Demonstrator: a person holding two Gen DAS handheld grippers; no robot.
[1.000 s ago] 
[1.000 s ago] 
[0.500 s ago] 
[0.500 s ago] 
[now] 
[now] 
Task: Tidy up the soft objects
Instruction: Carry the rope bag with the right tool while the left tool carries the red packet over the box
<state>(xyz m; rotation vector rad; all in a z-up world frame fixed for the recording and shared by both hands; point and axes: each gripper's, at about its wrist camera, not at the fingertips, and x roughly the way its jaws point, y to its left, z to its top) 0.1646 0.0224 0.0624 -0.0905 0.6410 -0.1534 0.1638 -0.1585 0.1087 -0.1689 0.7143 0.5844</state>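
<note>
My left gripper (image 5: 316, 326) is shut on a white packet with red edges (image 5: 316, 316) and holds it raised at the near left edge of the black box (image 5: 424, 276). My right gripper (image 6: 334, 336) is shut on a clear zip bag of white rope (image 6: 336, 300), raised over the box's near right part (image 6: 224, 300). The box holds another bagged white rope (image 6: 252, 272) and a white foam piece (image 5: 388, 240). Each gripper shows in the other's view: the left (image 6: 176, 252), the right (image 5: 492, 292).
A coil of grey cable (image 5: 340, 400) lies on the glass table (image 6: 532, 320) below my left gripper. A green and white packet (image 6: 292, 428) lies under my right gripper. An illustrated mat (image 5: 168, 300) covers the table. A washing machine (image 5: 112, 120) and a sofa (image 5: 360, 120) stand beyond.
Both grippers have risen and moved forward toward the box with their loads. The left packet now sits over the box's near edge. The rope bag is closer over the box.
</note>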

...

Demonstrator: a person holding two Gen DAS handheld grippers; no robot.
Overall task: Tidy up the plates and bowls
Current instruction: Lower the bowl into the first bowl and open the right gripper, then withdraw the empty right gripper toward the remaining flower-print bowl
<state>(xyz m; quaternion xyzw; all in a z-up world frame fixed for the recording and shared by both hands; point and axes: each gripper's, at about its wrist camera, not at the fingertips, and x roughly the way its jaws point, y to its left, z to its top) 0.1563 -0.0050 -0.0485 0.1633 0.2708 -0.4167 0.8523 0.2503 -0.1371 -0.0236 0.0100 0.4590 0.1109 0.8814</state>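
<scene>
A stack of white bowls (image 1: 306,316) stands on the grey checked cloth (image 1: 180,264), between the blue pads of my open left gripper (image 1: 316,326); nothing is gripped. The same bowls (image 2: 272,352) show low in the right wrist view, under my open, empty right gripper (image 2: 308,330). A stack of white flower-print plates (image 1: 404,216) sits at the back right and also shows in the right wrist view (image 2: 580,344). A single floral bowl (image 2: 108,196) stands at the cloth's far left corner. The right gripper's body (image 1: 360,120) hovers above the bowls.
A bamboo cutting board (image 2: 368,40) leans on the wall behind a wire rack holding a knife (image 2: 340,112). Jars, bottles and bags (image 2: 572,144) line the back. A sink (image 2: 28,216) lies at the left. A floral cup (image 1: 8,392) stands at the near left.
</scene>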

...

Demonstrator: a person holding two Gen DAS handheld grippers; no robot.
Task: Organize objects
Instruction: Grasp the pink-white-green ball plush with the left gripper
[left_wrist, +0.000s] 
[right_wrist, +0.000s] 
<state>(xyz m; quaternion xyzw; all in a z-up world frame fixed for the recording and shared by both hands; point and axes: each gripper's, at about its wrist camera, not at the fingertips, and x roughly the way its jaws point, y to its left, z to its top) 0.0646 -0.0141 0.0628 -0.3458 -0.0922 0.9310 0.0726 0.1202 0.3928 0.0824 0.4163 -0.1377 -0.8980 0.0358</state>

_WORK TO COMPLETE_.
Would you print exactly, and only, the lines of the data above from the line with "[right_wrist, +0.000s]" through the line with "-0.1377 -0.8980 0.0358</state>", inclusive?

_SOLUTION FOR THIS TASK_.
[right_wrist, +0.000s] 
<state>(xyz m; quaternion xyzw; all in a z-up world frame fixed for the recording and shared by both hands; point and axes: each gripper's, at about its wrist camera, not at the fingertips, and x roughly the way its jaws point, y to its left, z to its top) 0.0646 -0.0141 0.0628 -0.3458 -0.0922 0.9310 0.0726 0.1202 0.3928 0.0824 0.4163 -0.1377 -0.8980 0.0358</state>

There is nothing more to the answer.